= To do =
Copy the following listing word for word.

= Given material =
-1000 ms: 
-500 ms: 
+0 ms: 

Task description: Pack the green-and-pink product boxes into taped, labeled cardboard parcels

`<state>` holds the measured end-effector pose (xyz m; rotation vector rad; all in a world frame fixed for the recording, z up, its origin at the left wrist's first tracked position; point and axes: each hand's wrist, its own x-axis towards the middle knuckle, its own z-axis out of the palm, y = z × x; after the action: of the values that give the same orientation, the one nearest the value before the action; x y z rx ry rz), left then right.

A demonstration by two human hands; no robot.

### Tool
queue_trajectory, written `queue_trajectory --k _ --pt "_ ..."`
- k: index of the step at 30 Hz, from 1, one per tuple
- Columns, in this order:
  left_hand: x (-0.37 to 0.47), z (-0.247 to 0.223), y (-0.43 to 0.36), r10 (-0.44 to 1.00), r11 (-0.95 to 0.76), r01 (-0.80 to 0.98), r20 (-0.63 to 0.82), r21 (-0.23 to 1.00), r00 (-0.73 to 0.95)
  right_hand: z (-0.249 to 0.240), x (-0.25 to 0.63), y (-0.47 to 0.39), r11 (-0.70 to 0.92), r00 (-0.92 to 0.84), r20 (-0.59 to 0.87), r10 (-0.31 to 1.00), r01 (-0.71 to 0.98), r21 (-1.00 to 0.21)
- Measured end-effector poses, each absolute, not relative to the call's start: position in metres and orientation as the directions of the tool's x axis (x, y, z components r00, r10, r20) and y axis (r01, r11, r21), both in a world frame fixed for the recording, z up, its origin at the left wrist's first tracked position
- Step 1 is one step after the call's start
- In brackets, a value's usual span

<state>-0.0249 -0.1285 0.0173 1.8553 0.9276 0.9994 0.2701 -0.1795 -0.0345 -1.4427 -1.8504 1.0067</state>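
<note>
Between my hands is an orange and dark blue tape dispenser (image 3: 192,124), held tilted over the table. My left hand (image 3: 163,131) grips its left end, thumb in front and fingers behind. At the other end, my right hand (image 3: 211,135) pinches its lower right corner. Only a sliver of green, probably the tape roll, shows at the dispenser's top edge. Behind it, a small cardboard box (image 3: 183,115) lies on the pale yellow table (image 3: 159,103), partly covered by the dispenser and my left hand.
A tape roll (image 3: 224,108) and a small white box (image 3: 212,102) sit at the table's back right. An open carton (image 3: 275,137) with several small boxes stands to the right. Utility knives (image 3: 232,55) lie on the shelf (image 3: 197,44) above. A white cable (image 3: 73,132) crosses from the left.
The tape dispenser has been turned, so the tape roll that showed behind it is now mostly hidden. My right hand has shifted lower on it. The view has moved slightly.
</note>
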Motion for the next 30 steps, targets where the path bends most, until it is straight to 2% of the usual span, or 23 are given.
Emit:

= Solution to the exercise =
-1000 ms: 
-500 ms: 
+0 ms: 

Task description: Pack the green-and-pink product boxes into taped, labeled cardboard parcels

`<state>` holds the measured end-effector pose (xyz m; rotation vector rad; all in a world frame fixed for the recording, z up, its origin at the left wrist's first tracked position; point and axes: each hand's wrist, its own x-axis towards the middle knuckle, its own z-axis out of the palm, y = z × x; after the action: of the values that give the same orientation, the one nearest the value before the action; x y z rx ry rz), left then right.

A demonstration by two human hands; no robot.

### Tool
queue_trajectory, written `queue_trajectory --k _ --pt "_ ..."`
- k: index of the step at 30 Hz, from 1, one per tuple
- Columns, in this order:
  left_hand: x (-0.37 to 0.47), z (-0.247 to 0.223), y (-0.43 to 0.36), r10 (-0.44 to 1.00), r11 (-0.95 to 0.76), r01 (-0.80 to 0.98), r20 (-0.63 to 0.82), r21 (-0.23 to 1.00), r00 (-0.73 to 0.95)
  right_hand: z (-0.249 to 0.240), x (-0.25 to 0.63), y (-0.47 to 0.39), r11 (-0.70 to 0.92), r00 (-0.92 to 0.84), r20 (-0.59 to 0.87), r10 (-0.31 to 1.00), r01 (-0.71 to 0.98), r21 (-1.00 to 0.21)
- Measured end-effector poses, each absolute, not relative to the call's start: position in metres and orientation as the directions of the tool's x axis (x, y, z components r00, r10, r20) and y axis (r01, r11, r21), both in a world frame fixed for the recording, z up, its origin at the left wrist's first tracked position
- Step 1 is one step after the call's start
- In brackets, a value's usual span

<state>-0.0249 -0.1285 0.0173 1.8553 0.9276 0.9994 0.2701 -0.1795 -0.0345 -1.4427 -1.8504 1.0067</state>
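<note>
Between my hands is an orange and dark blue tape dispenser (image 3: 192,124), held tilted over the table. My left hand (image 3: 163,131) grips its left end, thumb in front and fingers behind. At the other end, my right hand (image 3: 211,135) pinches its lower right corner. Only a sliver of green, probably the tape roll, shows at the dispenser's top edge. Behind it, a small cardboard box (image 3: 183,115) lies on the pale yellow table (image 3: 159,103), partly covered by the dispenser and my left hand.
A tape roll (image 3: 224,108) and a small white box (image 3: 212,102) sit at the table's back right. An open carton (image 3: 275,137) with several small boxes stands to the right. Utility knives (image 3: 232,55) lie on the shelf (image 3: 197,44) above. A white cable (image 3: 73,132) crosses from the left.
The tape dispenser has been turned, so the tape roll that showed behind it is now mostly hidden. My right hand has shifted lower on it. The view has moved slightly.
</note>
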Motion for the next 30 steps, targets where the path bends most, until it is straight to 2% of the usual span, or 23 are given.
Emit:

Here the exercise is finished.